Electrode tracks in V1 were reconstructed using information from several sources: (1) marking lesions made during the experiment, (2) recorded depths of entrances to and exits from gray matter, and (3) recorded depths of physiologically recognizable landmarks such as the high concentration of nonoriented cells and elevated spontaneous discharge of layer 4c, or the characteristic direction selectivity of layer 4b (Dow, 1974; Blasdel and Fitzpatrick, 1984; Livingstone and Hubel, 1984; Hawken et al., 1988). In general, these corroborated each other well.
RESULTS
Prevalence and latency of electrical activation
Figure 2 is diagram of a single vertical penetration through V1. The brain was sectioned parasagittally. The electrode track crossed V1 at three different locations—on the dorsal operculum, in the head of the calcarine sulcus, and in the external calcarine sulcus in the ventral operculum.

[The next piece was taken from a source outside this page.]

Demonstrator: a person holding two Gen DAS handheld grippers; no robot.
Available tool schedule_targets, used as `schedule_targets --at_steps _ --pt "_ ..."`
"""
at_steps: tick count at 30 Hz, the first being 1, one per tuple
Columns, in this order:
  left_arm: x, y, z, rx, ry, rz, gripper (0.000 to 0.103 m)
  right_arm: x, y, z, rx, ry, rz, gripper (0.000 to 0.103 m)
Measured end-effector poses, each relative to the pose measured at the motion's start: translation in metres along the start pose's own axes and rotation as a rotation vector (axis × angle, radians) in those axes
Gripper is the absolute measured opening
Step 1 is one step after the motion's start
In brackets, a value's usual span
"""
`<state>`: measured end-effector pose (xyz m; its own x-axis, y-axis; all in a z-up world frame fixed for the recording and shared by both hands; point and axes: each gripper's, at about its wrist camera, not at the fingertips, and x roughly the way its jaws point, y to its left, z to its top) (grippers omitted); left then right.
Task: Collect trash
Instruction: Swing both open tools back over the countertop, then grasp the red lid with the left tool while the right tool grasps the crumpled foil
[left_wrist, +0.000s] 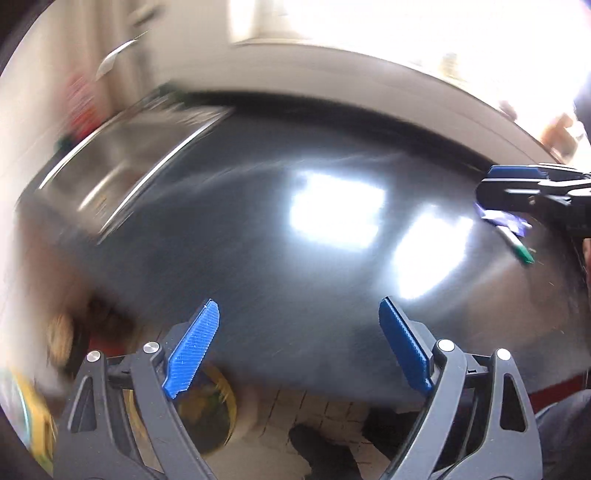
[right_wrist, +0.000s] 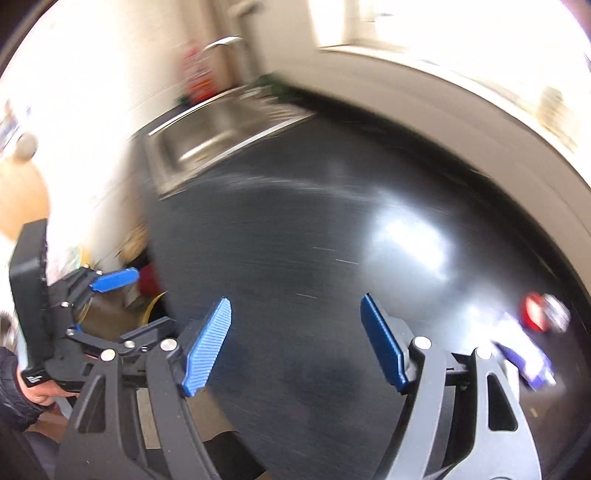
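A purple-and-white wrapper (right_wrist: 526, 360) lies on the dark tabletop (right_wrist: 295, 240) at the right edge of the right wrist view, just right of the right tongs' (right_wrist: 295, 345) right finger; it is blurred. Just beyond it, farther right, sits a red-and-silver piece of trash (right_wrist: 543, 312), also smeared by motion, so its kind cannot be told. In the left wrist view the same wrapper (left_wrist: 504, 221) shows at the far right with a white-and-green strip (left_wrist: 517, 247) poking out beneath it, directly under the right tongs (left_wrist: 517, 184), which reach in from the right edge; whether they touch the wrapper cannot be told from there.

The right tongs are spread wide with nothing between the blue pads. The left tongs (left_wrist: 299, 347) are spread wide too and hold nothing; they hang over the near edge of the tabletop, and appear at the left of the right wrist view (right_wrist: 107, 291) with a hand (right_wrist: 40, 395) on the grip.

A steel sink (right_wrist: 218, 129) is set into the far left of the tabletop, with a faucet (right_wrist: 221, 42) behind it. Glare patches (left_wrist: 340, 214) shine on the dark surface.
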<state>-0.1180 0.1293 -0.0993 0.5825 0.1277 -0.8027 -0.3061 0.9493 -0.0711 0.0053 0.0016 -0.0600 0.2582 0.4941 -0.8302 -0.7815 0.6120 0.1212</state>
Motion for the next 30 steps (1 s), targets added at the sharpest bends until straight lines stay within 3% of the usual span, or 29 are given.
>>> schedule_targets --at_steps 4,13,21,30 --pt "0.018 -0.081 0.04 0.14 -0.026 -0.111 0.087 -0.039 -0.091 -0.035 0.157 -0.04 -0.117 0.071" --pt "0.052 -0.223 0.081 0.395 -0.012 -0.255 0.087 -0.099 -0.224 -0.112 0.391 -0.082 -0.272 0.071" --pt "0.092 -0.274 0.103 0.469 0.035 -0.266 0.087 -0.096 -0.28 -0.115 0.405 -0.066 -0.275 0.071" --pt "0.172 -0.319 0.14 0.518 0.069 -0.286 0.087 -0.03 -0.346 -0.092 0.307 0.026 -0.18 0.071"
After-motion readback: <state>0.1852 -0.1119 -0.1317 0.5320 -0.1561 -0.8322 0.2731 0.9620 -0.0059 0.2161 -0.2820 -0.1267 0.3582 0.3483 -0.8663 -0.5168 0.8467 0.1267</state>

The inset at the lower right of Figure 2 shows a map of the central visual field on which are marked the centers of the receptive fields encountered at each of the three recording locations in V1 (points) and the multiunit receptive field recorded through the low impedance-stimulating electrode in MT (stippled rectangle). All three V1 receptive fields lay within the boundaries of the MT receptive field.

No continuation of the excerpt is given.